6. Remember that God commands us to be thankful. I Thessalonians 5:18 says, “In everything give thanks, for this is God’s will for you in Christ Jesus.” In many of the verses I found on thankfulness in the Bible, there is a command or a call to give thanks. I believe this is because we are so prone to forget our blessings and complain instead. In Psalm 100:4 it says, “Enter His gates with thanksgiving and His courts with praise.” Psalm 106:1 says, “Praise the Lord! O give thanks to the Lord, for He is good; for His lovingkindness is everlasting.” This is not an option for born again Christians. We must be thankful! So, God will help us to be thankful if we ask Him. He promises in Philippians 4:13 that we can “do all things through Him who strengthens me.” If God commands something, He will enable us to obey it.

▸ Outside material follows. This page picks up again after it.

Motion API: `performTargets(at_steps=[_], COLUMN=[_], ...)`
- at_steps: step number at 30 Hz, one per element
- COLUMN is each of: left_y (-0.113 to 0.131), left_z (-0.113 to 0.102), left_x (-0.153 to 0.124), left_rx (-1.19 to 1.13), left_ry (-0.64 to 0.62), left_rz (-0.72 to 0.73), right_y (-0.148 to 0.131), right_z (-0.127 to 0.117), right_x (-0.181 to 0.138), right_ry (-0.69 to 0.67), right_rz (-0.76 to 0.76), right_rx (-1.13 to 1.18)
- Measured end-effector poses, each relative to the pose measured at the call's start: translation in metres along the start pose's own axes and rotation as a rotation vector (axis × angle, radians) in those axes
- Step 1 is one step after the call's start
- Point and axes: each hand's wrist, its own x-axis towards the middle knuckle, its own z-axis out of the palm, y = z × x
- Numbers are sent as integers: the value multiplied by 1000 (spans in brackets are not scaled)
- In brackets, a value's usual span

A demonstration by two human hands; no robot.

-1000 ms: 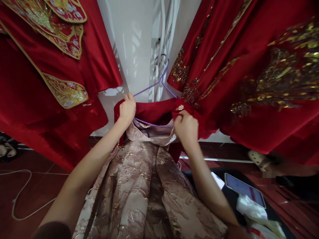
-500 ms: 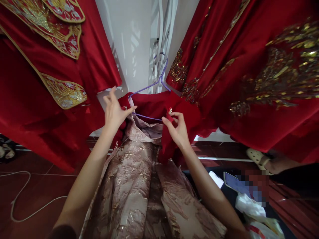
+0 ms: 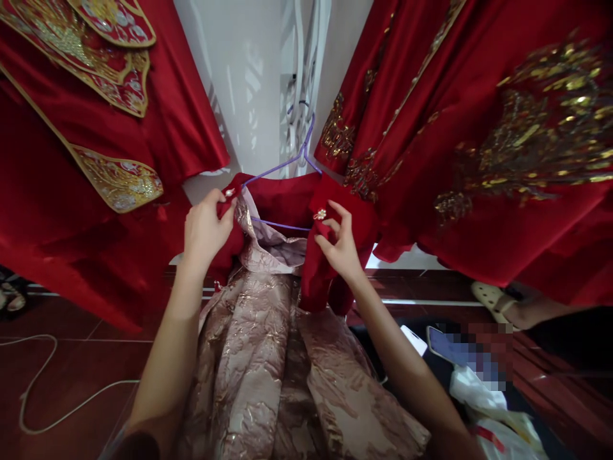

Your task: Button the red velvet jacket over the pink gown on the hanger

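A red garment (image 3: 282, 201) hangs over a purple wire hanger (image 3: 287, 167), above a pink-gold brocade skirt (image 3: 268, 364). My left hand (image 3: 205, 229) pinches the garment's left front edge near a small pearl button (image 3: 228, 191). My right hand (image 3: 341, 246) grips the right front edge, fingers just under a flower-shaped button (image 3: 320, 214). The two edges are held apart, showing the pale lining and the hanger's lower bar.
Red embroidered robes hang at the left (image 3: 96, 160) and at the right (image 3: 479, 140). A white wall and rail (image 3: 306, 76) stand behind. A white cable (image 3: 43, 409) lies on the dark red floor. A phone (image 3: 460, 358) and white bags (image 3: 483, 402) lie lower right.
Both hands let go of the hanger area and re-gripped the red garment's front edges, spreading them apart. The view drifted slightly left and down.
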Motion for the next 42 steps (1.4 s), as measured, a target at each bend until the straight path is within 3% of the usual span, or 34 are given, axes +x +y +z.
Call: performTargets(at_steps=[2, 4, 7, 11, 14, 17, 26, 42], left_y=[21, 38, 46, 33, 28, 32, 35, 35], left_z=[14, 29, 46, 57, 62, 67, 77, 63], left_x=[-9, -24, -46, -57, -59, -59, -55, -49], left_rx=[-230, -424, -412, -216, -209, -306, -539, -552], left_ry=[-10, -167, -314, -121, -30, -39, -75, -215], left_rz=[105, 253, 281, 162, 115, 85, 44, 105], right_y=[-7, -14, -15, -6, -3, -8, -22, -29], right_z=[11, 22, 29, 21, 14, 11, 10, 25], right_x=[0, -3, -10, -17, -18, -17, -4, 6], right_ry=[-80, -133, -161, -83, 34, 61, -68, 28], right_rz=[-31, -64, -59, -53, -48, -28, 141, 139], right_rx=[7, 23, 12, -105, -187, -154, 233, 189])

Once we understand who we are and who God is, we realize that we don’t deserve good things, and anything we get that is good is given to us because God is good and loves us. Gratitude is then a natural result of this understanding. Gratitude not only is expected of us by God, but also creates great good in our lives.
Corrie Ten Boom shared this lovely poem about God’s providential goodness in our lives that I would like to end this blog with to help you in your quest to be grateful:
My life is but a weaving
Between my God and me.
I cannot choose the colors
He weaveth steadily.
Oft’ times He weaveth sorrow;
And I in foolish pride
Forget He sees the upper
And I the underside.
Not ’til the loom is silent
And the shuttles cease to fly
Will God unroll the canvas
And reveal the reason why.
The dark threads are as needful
In the weaver’s skillful hand
As the threads of gold and silver
In the pattern He has planned
He knows, He loves, He cares;
Nothing this truth can dim.
He gives the very best to those
Who leave the choice to Him.
In my next blog I will discuss some practical steps we can take to become grateful people.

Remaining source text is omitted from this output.